Or, passons à la photographie Carjat de Verlaine : gilet boutonné, col de chemise blanche bien serré au niveau du cou et veste se retrouvent. Les deux vestes ont la même forme de col ou revers ou fraise avec le même rebord, à peu de choses près la même encoche dans la fraise, des teintes comparables. Cette fois, Robert Kopp est moins précis "vers 1870". Ce "vers 1870" ne peut-il pas inclure le mois d'octobre 1871 ? Il y a eu la guerre franco-prussienne, une situation politique trouble, puis la Commune en 1870 et 1871. Verlaine n'a-t-il pas pris une photographie de lui chez Carjat le même jour que Rimbaud ? Depuis que je sais que la photographie de Verlaine est une Carjat, c'est l'idée qui s'impose à moi avec force, inéluctablement. Certains diront "vers 1870", cela peut vouloir dire en 1869 ou en 1868, etc. Outre que les vêtements de Rimbaud et Verlaine sont étonnamment ressemblants, Verlaine avait initialement une chevelure abondante dont témoigne une caricature de 1867 de Jules Péaron reproduite à la page 94 du Magazine littéraire. Sur la photographie Carjat, Verlaine a une calvitie bien avancée, le front est complètement dégarni, alors qu'il n'y avait que des entrées sur les côtés d'après la caricature. Ne pourrait-il pas s'être passé quatre ans entre ces deux états capillaires ?

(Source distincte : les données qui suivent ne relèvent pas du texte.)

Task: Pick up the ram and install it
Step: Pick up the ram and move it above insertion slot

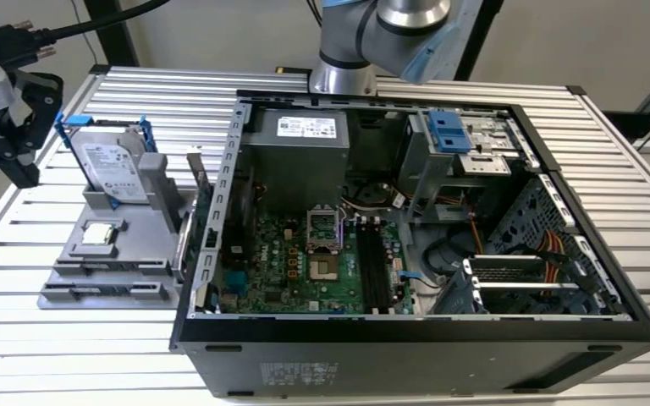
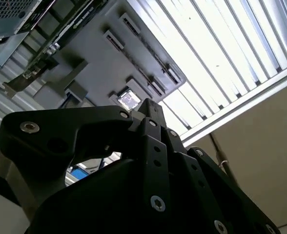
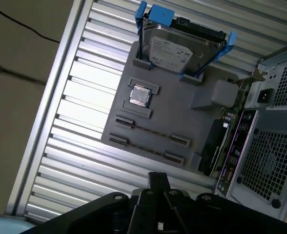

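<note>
The ram [image 3: 151, 130] shows as a thin dark strip seen edge-on. It stands in a slot between two holders on the grey fixture plate [image 3: 182, 122], beside the small silver processor [image 3: 139, 96]. My black gripper [image 1: 17, 173] hangs above the table at the exterior view's far left, apart from the plate and touching nothing. In both wrist views its fingertips [image 3: 158, 179] [image 2: 151, 109] meet as one block, shut with nothing between them. The open computer case [image 1: 415, 330] lies at the exterior view's right of the plate, and the black memory slots [image 1: 372, 266] run along its green board.
A silver hard drive [image 1: 111, 165] in a blue frame stands upright at the back of the plate. A card with a metal bracket [image 1: 195, 182] stands between the plate and the case wall. The ribbed metal table [image 1: 99, 355] ends close behind the gripper.
</note>
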Controlling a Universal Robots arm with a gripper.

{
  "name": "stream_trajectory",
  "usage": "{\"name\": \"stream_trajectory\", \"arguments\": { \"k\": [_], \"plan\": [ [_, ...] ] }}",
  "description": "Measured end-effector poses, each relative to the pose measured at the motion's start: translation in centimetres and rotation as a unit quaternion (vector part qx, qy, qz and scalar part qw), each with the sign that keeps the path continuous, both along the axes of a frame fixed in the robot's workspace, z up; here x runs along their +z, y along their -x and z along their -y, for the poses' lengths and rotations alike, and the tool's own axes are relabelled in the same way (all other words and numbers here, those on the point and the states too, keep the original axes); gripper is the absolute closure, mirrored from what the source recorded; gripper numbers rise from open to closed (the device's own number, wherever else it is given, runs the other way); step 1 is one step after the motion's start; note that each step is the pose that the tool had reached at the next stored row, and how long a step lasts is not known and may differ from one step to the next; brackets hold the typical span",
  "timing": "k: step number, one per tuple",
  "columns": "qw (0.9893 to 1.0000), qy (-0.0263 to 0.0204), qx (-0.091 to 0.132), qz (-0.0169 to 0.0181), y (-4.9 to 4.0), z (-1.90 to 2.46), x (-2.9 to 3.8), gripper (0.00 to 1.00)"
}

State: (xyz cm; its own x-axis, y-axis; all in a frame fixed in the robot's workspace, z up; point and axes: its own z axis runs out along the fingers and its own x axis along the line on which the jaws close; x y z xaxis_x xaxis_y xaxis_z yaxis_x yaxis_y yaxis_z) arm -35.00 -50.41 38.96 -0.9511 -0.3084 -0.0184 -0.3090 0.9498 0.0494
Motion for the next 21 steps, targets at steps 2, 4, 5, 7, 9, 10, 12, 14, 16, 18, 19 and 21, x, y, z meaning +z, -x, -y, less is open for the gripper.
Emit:
{"name": "stream_trajectory", "arguments": {
  "k": [2, 4, 5, 7, 9, 10, 12, 14, 16, 18, 19, 21],
  "plan": [
    [1.0000, 0.0000, 0.008, 0.0000, 0.00, 0.00, 0.00, 1.00],
    [0.9999, 0.0000, 0.016, 0.0000, 0.00, 0.00, 0.00, 1.00],
    [0.9998, 0.0000, 0.019, 0.0000, 0.00, 0.00, 0.00, 1.00],
    [0.9996, 0.0000, 0.027, 0.0000, 0.00, 0.00, 0.00, 1.00],
    [0.9994, 0.0000, 0.034, 0.0000, 0.00, 0.00, 0.00, 1.00],
    [0.9993, 0.0000, 0.038, 0.0000, 0.00, 0.00, 0.00, 1.00],
    [0.9990, 0.0000, 0.044, 0.0000, 0.00, 0.00, 0.00, 1.00],
    [0.9988, 0.0000, 0.050, 0.0000, 0.00, 0.00, 0.01, 1.00],
    [0.9985, 0.0000, 0.055, 0.0000, 0.00, 0.00, 0.02, 1.00],
    [0.9983, 0.0000, 0.059, 0.0000, 0.00, 0.00, 0.04, 1.00],
    [0.9982, 0.0000, 0.061, 0.0000, 0.00, 0.00, 0.07, 1.00],
    [0.9979, 0.0000, 0.064, 0.0000, 0.00, 0.00, 0.11, 1.00]
  ]
}}
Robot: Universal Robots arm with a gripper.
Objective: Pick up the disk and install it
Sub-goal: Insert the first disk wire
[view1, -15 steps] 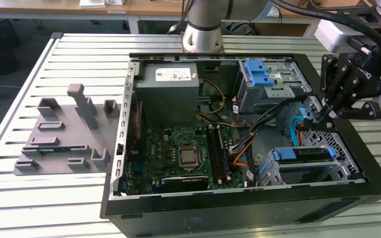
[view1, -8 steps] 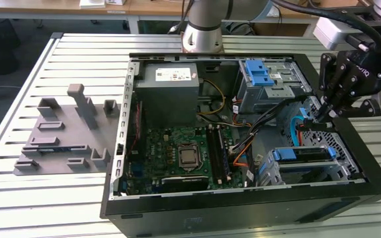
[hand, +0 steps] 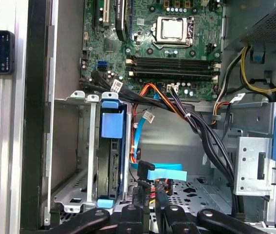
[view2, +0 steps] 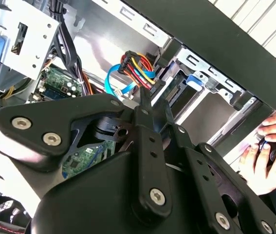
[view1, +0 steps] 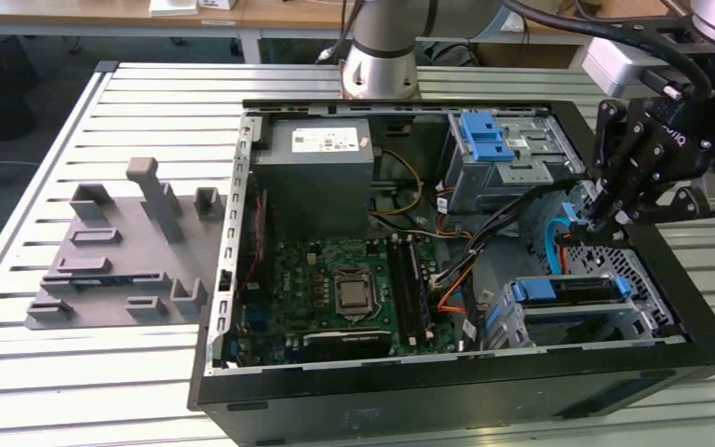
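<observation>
Slatted table (view1: 146,102), open case (view1: 457,396); end effector (view1: 591,222) pinched together, close by wall (view1: 703,307) and disk (view1: 575,291).

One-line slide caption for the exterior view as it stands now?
The gripper hangs inside the open computer case, close to the drive cage holding the blue-railed disk.

An open black computer case (view1: 457,396) is set on a slatted metal desk (view1: 85,372). A grey moulded fixture plate (view1: 103,279) is laid beside it, toward the exterior view's left.
</observation>
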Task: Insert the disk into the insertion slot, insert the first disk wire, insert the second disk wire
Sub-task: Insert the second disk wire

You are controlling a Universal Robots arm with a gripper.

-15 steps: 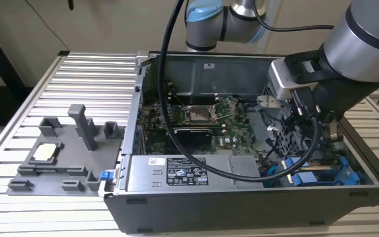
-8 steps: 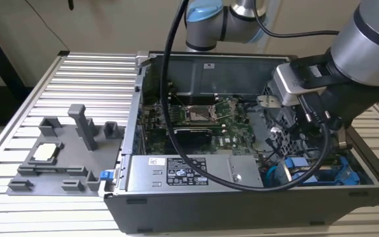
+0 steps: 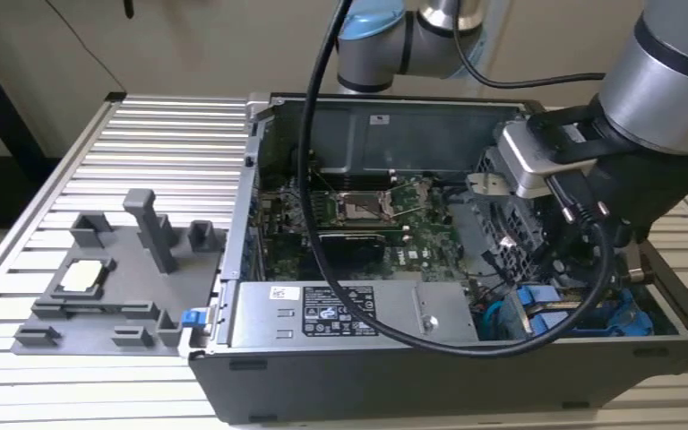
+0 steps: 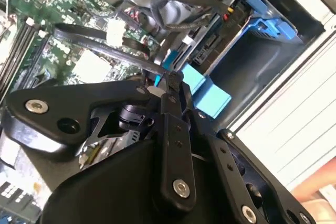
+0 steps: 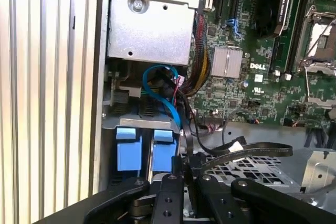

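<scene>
My gripper (image 4: 164,83) reaches down into the open computer case's corner on the exterior view's right, where the arm (image 3: 655,116) stands over it. Its black fingers (image 4: 176,129) are closed together on a thin black disk wire (image 5: 185,140), which ends at a pale blue tip (image 4: 157,80). The disk's bright blue carrier bracket (image 4: 268,22) sits inside the dark grey insertion slot (image 4: 247,61). Two blue tabs (image 5: 128,153) stick out just beside my fingers (image 5: 170,198). A blue cable (image 5: 157,90) loops above them. In the exterior view, blue parts (image 3: 547,309) show under the arm.
A grey metal box (image 3: 344,313) with a sticker fills the case's front. The green board (image 3: 368,228) carries the silver processor socket (image 3: 362,206). The arm's thick black cable (image 3: 320,224) drapes across the case. A grey fixture (image 3: 105,287) stands on the slatted table (image 3: 141,134).
</scene>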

Ce dossier contient déjà une mention erronée, non admise "en janvier 1870" et une mention suspecte "vers 1870".
Ce même dossier contient une reproduction du tableau de Jeff Rosman daté de 1873 qui représente le visage de Rimbaud sur la plus célèbre des deux photographies Carjat. Avez-vous déjà lu une biographie de Rimbaud ? Après le coup de feu et les premières déclarations à la police, Rimbaud a été à l'hôpital. Il n'a donc aucune raison de faire une petite convalescence au lit !!! chez une madame Pincemaille jamais identifiée, ou si identifiée mais pour établir que la date de 1873 est apocryphe.
Ce tableau de Jeff Rosman a été trouvé non à Bruxelles, mais à Paris... sur le marché... après la Seconde Guerre Mondiale. C'est un faux, tout simplement. Le Musée Rimbaud peut pester tant qu'il veut sur son acquistion, c'est ainsi. Matarasso s'est fait plus d'une fois abusé, tout simplement. On le sait ! En revanche, ce tableau ne déshonore pas le Musée Rimbaud : c'est l'un des plus drôles qui aient jamais été exhibé. Il fait partie intégrante de l'histoire du mythe Rimbaud avec les textes iconoclastes qui l'accompagnent. Jacques Bienvenu a contesté avec raison ce tableau, et même s'ils ne publiaient rien d'autres personnes ayant travaillé sur Rimbaud trouvaient invraisemblable l'origine de ce tableau, juste que je ne peux pas parler publiquement en leur nom.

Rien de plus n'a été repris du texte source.